* [What you have to do]: When copying the listing below, skip every picture and repeat exactly the lines from the first one through the line that contains "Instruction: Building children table".

* [Records]:
>>>>>

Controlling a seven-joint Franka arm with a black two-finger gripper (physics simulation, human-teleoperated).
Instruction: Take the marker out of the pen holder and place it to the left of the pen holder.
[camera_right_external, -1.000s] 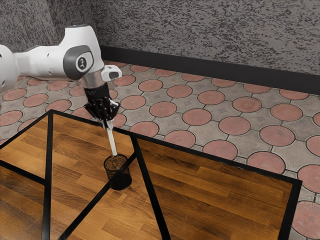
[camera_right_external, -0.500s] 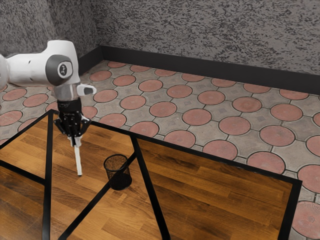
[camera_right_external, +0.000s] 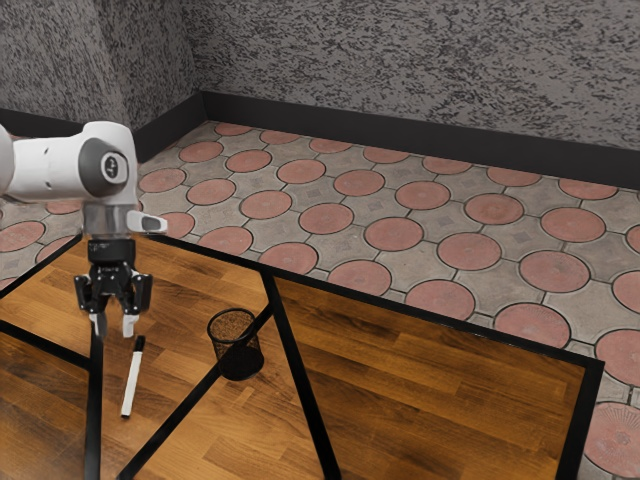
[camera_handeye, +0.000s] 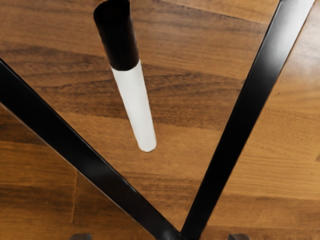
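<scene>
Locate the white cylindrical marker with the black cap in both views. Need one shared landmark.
Exterior view: the white, black-capped marker lies toward the exterior view's left, between the black mesh pen holder and a black strip.
Wrist view: marker between two black strips.
Landmark: those strips, converging beyond its white end.

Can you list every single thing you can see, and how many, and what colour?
Marker: 1, white with black cap, outside the pen holder, on its exterior view's left side
Pen holder: 1, black mesh, standing on the table
Table: 1, brown wood, under the pen holder
Strips: several, black, across the table and along its edges
Floor: 1, grey with reddish circles, beyond the table
Wall: speckled grey, at the back
Skirting: dark, along the wall's foot
Arm: 1, white and grey, exterior view's left
Pincer: 1, black with pale fingertips, open, near the marker's cap
</scene>
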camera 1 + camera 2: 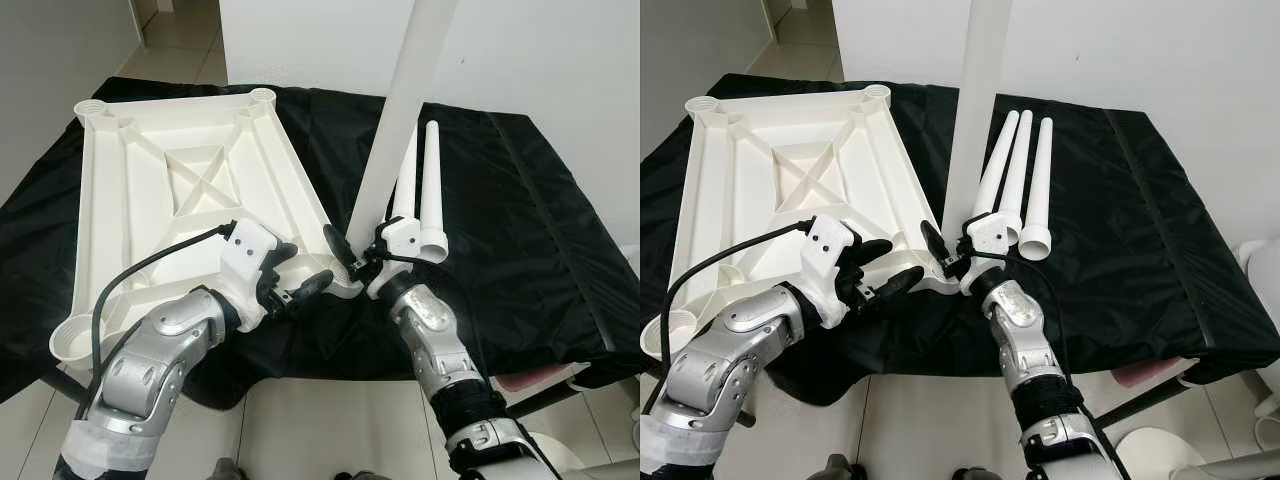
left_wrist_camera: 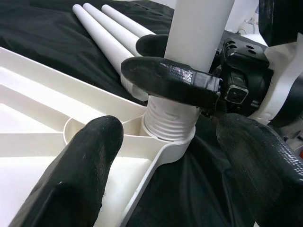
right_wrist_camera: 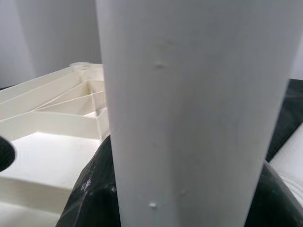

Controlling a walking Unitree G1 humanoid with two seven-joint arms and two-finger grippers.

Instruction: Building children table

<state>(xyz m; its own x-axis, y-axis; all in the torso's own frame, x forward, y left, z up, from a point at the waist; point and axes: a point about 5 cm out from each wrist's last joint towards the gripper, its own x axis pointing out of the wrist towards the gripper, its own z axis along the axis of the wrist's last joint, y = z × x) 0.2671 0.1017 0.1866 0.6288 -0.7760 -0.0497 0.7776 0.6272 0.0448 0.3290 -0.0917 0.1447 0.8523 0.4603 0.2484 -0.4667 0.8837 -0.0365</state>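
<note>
Right claw (image 1: pixel 945 252) is clamped around the upright white table leg (image 1: pixel 972 110) just above its threaded end, which sits in the near corner socket (image 2: pixel 171 138) of the upturned white tabletop (image 1: pixel 780 160); the tabletop lies on the black cloth (image 1: pixel 1140 220) in the left half of the head view. Left claw (image 1: pixel 883 268) is spread open, fingers (image 2: pixel 80 175) either side of that socket corner, not clearly pressing on it. Risks: threads still show above the socket rim, so the leg looks only partly screwed in; if the right claw lets go now the tall leg could tip and pop out. Twisting off-axis could cross-thread it. With the left claw not holding the tabletop down, turning the leg may spin or slide the whole top on the slippery cloth, toward the near edge of the table. The leg may also slip inside the grip, smooth plastic. Count: one tabletop, four legs total, one standing in the socket and three spare legs (image 1: pixel 1018 180) lying side by side at centre frame just beyond the right claw; four corner sockets, three empty.
</note>
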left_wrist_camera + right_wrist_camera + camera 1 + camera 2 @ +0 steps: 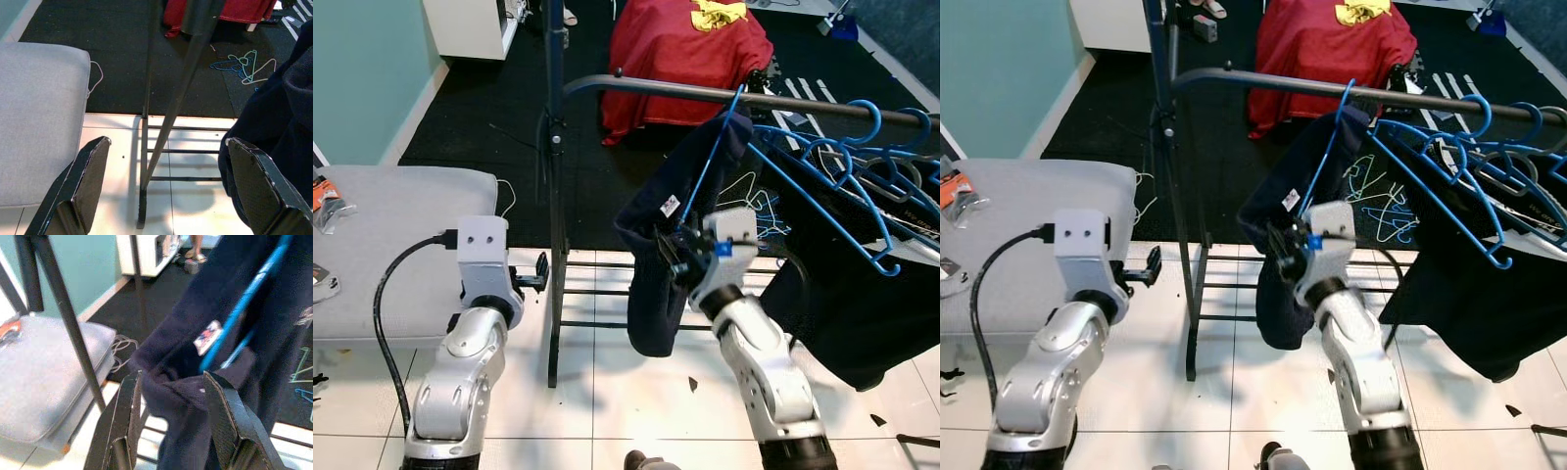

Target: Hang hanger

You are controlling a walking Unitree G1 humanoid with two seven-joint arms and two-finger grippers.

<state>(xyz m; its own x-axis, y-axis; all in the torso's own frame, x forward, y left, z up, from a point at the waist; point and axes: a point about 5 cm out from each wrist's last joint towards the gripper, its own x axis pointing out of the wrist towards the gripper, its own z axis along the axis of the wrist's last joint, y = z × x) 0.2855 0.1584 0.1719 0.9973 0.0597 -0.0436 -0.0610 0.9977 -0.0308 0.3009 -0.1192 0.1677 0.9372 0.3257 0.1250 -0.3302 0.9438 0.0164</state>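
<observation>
With the right gripper (pixel 672 257) clamped on the dark navy garment (pixel 668 211) rather than its blue plastic hanger (pixel 715 157), the hook resting on the dark metal rail (pixel 705 94) could slip off, while the left gripper (pixel 166 191) waits with fingers apart.

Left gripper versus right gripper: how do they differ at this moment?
The left gripper is open and holds nothing, beside the grey cushion by the rack's upright; the right gripper is raised near the rail, its fingers around the dark garment on the blue hanger. Both have black fingers on silver arms.
</observation>
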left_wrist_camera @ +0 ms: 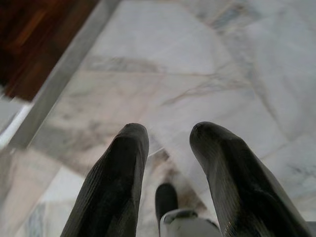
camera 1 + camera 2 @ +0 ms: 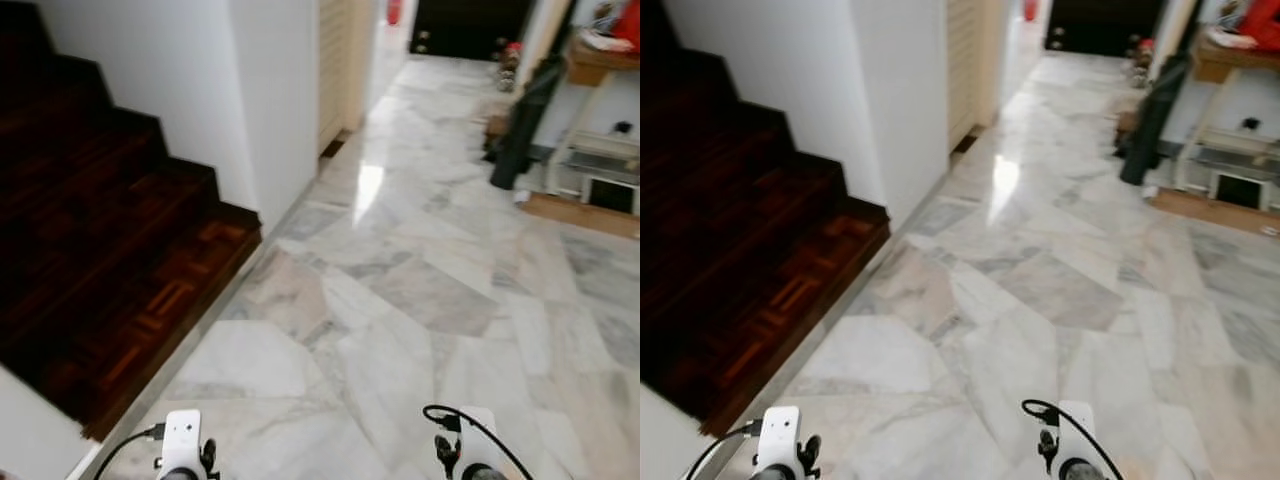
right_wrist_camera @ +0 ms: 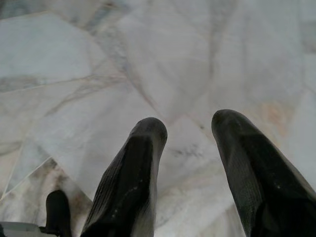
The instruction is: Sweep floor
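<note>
At the far end of the hallway, detail gives out: a dark doorway (image 2: 470, 28) stands beyond the bright floor, and the objects at its foot are too small and blurred to name. Along the right wall a long black bag or cover (image 2: 524, 115) leans upright beside a white shelf unit (image 2: 600, 165), whose contents are cut off by the frame edge and hard to make out; something red sits on the wooden top above it. No broom can be made out among these things. Underfoot is a polished marble floor (image 2: 400, 290) of irregular grey, white and pinkish slabs, with a patch of glare partway down the corridor. To the robot's left a dark wooden staircase (image 2: 110, 250) with parquet treads climbs away, bordered by a pale stone edging strip and backed by a white wall (image 2: 270, 90). Both arms show just their wrists at the bottom of the head views, each with a white housing and a black cable. The left gripper (image 1: 168, 136) hangs above the marble close to the stair edging, its two black fingers (image 1: 118, 182) parted by a moderate gap and holding nothing — bare floor shows between them. The right gripper (image 3: 190, 128) hangs over open marble likewise, fingers (image 3: 136, 177) apart, nothing between them and touching nothing.
</note>
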Robot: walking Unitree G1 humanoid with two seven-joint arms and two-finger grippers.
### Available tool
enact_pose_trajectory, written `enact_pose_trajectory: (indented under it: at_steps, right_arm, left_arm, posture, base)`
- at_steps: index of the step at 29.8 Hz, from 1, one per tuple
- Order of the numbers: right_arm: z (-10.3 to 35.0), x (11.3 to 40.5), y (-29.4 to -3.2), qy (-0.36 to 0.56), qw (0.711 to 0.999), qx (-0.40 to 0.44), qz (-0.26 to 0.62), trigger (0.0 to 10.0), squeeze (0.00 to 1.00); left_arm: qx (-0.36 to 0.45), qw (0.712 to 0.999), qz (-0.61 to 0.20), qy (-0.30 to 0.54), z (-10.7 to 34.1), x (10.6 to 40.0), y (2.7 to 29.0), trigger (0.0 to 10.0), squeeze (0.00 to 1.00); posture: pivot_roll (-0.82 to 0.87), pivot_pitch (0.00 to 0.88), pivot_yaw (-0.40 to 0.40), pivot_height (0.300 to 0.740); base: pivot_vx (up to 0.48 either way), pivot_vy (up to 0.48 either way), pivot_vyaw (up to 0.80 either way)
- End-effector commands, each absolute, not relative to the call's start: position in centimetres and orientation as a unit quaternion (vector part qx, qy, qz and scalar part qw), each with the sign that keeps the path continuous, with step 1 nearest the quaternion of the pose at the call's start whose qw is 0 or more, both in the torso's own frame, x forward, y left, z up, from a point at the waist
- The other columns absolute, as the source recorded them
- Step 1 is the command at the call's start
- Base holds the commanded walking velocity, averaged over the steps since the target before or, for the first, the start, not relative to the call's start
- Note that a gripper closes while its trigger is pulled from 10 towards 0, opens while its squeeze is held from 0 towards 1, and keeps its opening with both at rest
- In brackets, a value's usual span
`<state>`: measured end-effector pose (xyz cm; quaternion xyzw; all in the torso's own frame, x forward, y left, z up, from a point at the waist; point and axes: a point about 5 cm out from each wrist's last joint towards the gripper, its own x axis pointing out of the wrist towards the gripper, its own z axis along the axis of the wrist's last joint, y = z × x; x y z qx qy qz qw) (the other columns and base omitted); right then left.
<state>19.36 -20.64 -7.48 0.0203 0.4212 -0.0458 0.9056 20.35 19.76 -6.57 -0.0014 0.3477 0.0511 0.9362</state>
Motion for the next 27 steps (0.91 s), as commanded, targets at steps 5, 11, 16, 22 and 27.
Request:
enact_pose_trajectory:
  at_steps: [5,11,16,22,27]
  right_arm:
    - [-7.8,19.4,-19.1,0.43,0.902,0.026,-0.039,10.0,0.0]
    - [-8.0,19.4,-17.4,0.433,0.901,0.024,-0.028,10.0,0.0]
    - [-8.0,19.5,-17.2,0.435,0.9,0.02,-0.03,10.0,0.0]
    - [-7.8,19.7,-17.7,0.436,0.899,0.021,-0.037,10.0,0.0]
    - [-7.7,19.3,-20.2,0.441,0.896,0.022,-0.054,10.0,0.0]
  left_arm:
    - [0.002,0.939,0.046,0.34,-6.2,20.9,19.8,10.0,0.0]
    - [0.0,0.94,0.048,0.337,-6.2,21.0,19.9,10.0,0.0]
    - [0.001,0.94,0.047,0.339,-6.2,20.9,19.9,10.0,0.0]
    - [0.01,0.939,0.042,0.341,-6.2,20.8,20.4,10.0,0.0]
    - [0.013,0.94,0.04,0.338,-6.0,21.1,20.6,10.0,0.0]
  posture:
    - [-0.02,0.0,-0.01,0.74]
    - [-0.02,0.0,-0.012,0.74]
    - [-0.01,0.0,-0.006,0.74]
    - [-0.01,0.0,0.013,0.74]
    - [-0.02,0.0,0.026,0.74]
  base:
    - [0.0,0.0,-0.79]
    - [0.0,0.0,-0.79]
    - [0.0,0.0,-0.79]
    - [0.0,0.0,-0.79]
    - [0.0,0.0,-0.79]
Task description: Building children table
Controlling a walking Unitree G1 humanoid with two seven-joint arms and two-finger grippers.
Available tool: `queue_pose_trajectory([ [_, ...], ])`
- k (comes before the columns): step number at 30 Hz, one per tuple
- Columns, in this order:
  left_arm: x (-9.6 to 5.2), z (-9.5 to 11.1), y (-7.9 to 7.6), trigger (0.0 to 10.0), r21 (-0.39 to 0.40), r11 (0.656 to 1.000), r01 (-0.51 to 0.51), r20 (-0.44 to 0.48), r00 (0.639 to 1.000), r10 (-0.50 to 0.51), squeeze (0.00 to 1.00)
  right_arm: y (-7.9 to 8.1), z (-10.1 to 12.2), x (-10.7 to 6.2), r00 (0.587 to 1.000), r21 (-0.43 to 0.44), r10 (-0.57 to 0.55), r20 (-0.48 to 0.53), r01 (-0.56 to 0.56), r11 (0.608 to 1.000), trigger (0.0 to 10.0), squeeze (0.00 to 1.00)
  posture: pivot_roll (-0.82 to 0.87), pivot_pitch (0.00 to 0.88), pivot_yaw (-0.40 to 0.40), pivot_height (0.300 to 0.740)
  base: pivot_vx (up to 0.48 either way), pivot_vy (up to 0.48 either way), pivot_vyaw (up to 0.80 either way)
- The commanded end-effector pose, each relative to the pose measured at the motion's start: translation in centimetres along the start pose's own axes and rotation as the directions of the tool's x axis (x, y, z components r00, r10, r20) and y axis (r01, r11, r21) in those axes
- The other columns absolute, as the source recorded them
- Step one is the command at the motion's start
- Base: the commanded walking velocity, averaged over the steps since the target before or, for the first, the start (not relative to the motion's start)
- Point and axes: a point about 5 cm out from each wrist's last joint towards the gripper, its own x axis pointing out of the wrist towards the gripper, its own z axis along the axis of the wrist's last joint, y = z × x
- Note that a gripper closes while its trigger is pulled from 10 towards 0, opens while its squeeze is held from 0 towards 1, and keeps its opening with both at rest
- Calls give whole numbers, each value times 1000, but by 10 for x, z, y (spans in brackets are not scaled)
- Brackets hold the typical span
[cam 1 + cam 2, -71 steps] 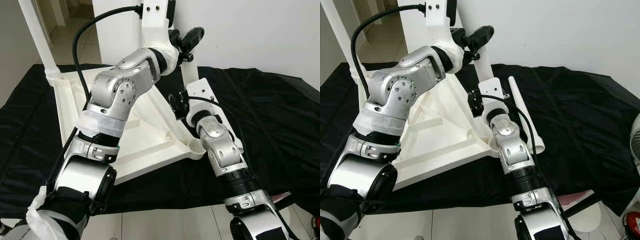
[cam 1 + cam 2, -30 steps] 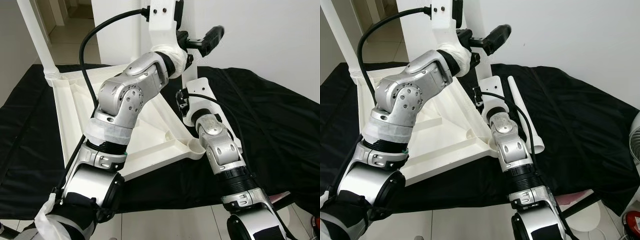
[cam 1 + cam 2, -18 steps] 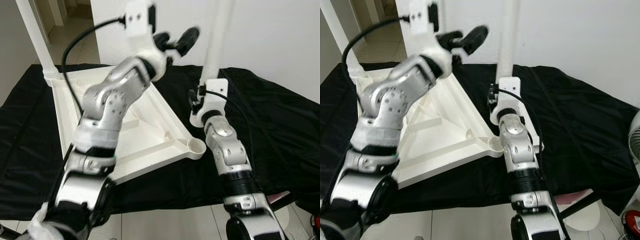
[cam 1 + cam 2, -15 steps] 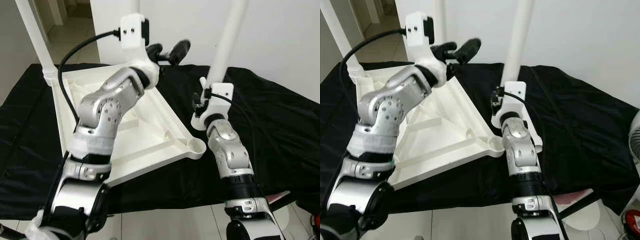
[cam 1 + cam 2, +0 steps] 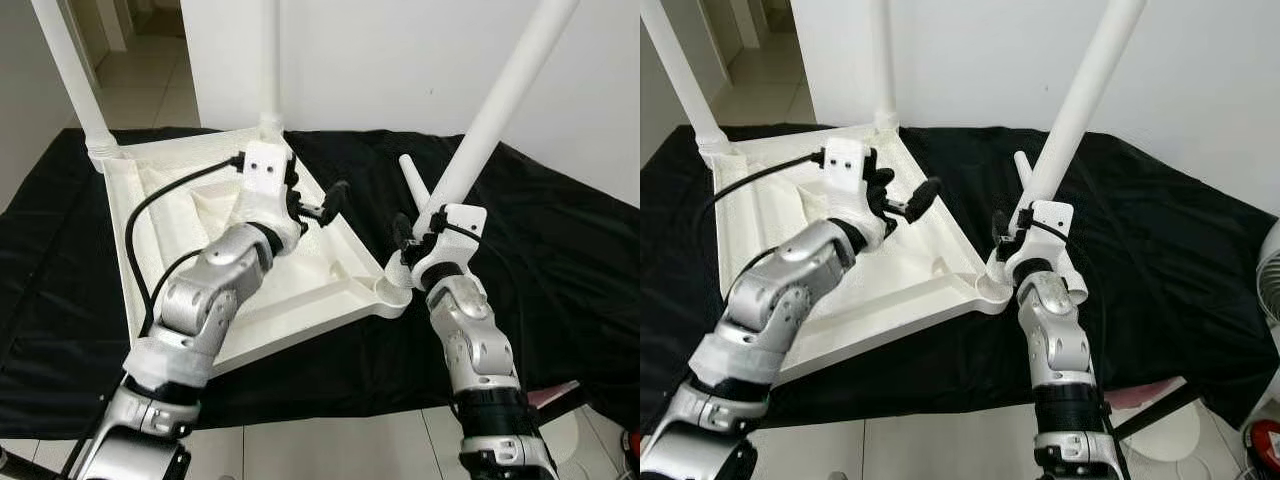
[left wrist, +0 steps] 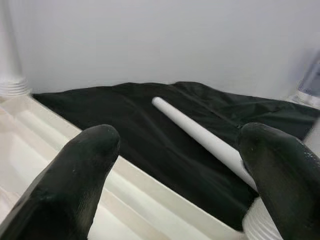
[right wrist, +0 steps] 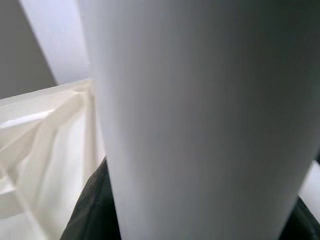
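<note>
The upside-down tabletop point(image 5: 330, 300) looks like molded white plastic, smooth with a slight sheen. Same deal for the tilted leg point(image 5: 490, 120), plain matt white, no texture. The black cloth point(image 5: 560, 250) underneath is wrinkly, soft and dull. The arms point(image 5: 215, 290) are brushed silvery metal, and the left gripper point(image 6: 182, 175) fingers point(image 6: 75, 175) look like matt black rubber.

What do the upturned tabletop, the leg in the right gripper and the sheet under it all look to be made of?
Tabletop: likely moulded plastic, off-white and matte, judging by its cast ribs and round corner sockets. Leg, held by the right gripper: probably the same plastic, smooth white tube with a soft sheen. Sheet: black fabric, matte, creased and draped.
</note>
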Motion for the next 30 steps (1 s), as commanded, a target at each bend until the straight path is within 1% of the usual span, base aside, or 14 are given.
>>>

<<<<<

* [Written solution]:
Controlling a seven-joint Franka arm with a black two-finger gripper (physics simulation, human-teleoperated).
Instruction: Take the marker out of the pen holder and place it to the left of the pen holder.
[camera_right_external, -1.000s] 
[camera_right_external, -0.500s] 
[camera_right_external, +0.000s] 
[camera_handeye, +0.000s] 
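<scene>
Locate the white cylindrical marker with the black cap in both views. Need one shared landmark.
Exterior view: the white, black-capped marker lies toward the exterior view's left, between the black mesh pen holder and a black strip.
Wrist view: marker between two black strips.
Landmark: those strips, converging beyond its white end.

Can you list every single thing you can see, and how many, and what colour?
Marker: 1, white with black cap, outside the pen holder, on its exterior view's left side
Pen holder: 1, black mesh, standing on the table
Table: 1, brown wood, under the pen holder
Strips: several, black, across the table and along its edges
Floor: 1, grey with reddish circles, beyond the table
Wall: speckled grey, at the back
Skirting: dark, along the wall's foot
Arm: 1, white and grey, exterior view's left
Pincer: 1, black with pale fingertips, open, near the marker's cap
</scene>
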camera 1 + camera 2: 
left_wrist_camera: 
right_wrist_camera: 

Controlling a walking Unitree G1 humanoid with two seven-joint arms and two-finger grippers.

Instruction: Building children table

That concludes the answer to the exercise.